- Task directions -
Everything from the line containing "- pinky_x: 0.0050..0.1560" through the line containing "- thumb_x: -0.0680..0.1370" should be repeated exactly, and nothing else from the data.

- The data -
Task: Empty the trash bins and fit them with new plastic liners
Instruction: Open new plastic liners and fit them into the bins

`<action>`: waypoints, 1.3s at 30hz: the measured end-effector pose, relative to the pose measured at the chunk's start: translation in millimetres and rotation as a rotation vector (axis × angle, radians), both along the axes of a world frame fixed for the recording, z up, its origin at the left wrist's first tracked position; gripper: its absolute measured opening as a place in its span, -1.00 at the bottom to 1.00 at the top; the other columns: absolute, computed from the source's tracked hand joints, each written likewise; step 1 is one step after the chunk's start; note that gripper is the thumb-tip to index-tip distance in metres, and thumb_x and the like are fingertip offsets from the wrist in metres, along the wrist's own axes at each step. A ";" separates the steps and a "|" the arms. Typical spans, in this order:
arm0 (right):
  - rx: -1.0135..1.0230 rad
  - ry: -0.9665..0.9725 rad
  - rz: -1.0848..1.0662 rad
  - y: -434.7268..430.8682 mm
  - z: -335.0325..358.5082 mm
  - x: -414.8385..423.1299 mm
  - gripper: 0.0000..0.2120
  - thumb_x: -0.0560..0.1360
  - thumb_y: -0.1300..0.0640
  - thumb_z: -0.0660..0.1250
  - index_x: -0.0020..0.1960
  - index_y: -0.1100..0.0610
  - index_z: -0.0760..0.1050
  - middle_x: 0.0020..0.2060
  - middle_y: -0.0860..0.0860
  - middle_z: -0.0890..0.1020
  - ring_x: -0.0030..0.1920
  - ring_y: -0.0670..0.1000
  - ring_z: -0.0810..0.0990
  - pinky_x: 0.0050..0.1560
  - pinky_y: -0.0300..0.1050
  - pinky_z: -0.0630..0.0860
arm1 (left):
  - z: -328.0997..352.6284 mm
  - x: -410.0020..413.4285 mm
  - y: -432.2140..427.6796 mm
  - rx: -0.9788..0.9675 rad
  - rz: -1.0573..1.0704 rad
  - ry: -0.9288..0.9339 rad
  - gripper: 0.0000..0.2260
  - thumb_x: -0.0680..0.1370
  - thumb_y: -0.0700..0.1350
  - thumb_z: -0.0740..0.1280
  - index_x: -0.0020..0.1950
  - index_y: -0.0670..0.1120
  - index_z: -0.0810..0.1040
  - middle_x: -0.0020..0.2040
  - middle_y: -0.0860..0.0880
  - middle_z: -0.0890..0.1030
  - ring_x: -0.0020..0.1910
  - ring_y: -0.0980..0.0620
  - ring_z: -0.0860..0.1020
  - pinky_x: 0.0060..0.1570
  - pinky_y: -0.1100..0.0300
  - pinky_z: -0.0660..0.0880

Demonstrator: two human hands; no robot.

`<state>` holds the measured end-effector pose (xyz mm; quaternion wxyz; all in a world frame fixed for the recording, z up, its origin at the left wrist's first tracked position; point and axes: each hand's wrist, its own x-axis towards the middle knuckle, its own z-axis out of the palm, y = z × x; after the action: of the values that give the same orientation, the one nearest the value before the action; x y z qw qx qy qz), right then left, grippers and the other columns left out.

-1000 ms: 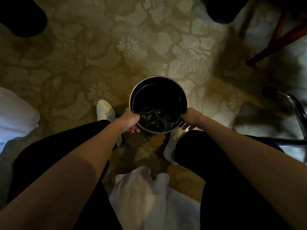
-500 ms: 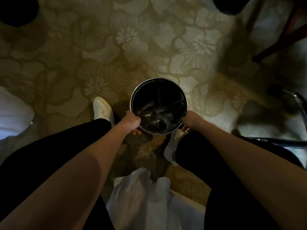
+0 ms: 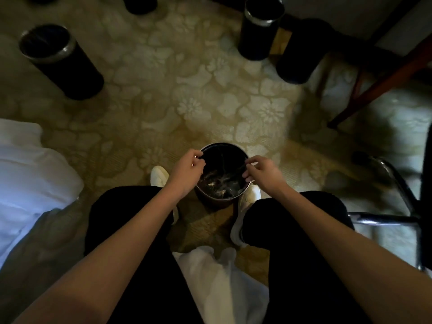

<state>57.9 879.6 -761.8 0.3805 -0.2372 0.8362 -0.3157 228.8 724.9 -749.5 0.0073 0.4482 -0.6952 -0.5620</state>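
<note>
- We have the bin upright on the carpet, between our two white shoes and just ahead of our knees.
- Our left hand is at the left side of the rim and our right hand at the right side. Each grip is closed in a pinch, fingers and thumb together on the edge of the black liner inside the bin.
- Pale scraps of trash lie at the bottom of the liner, so this bin is not yet emptied.
- We judge the step in hand to be freeing the old liner from the rim so it can come out with its contents.
- The next move calls for both pinches to hold while we draw the two edges toward the middle, then lift straight up so nothing spills. The bin looks light and may rise with the liner; our feet could steady it.
- Other bins stand well apart, farther off on the carpet. In this dim light we cannot tell whether they are done.
- A white bundle lies on the floor between our legs. We cannot tell whether it is a collecting bag or fresh liners.
</note>
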 end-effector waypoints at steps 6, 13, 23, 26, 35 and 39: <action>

- Answer space -
  - pinky_x: 0.0050..0.1560
  - pinky_y: -0.0300..0.1050
  - pinky_z: -0.0630..0.0860
arm1 (left):
  - z: -328.0997..352.6284 mm
  - x: -410.0020..413.4285 mm
  - y: -432.2140..427.6796 mm
  - rx: -0.9788..0.9675 rad
  - rz: -1.0573..1.0704 rad
  - ry: -0.9288..0.9339 rad
  - gripper: 0.0000..0.2260
  - thumb_x: -0.0680..0.1370

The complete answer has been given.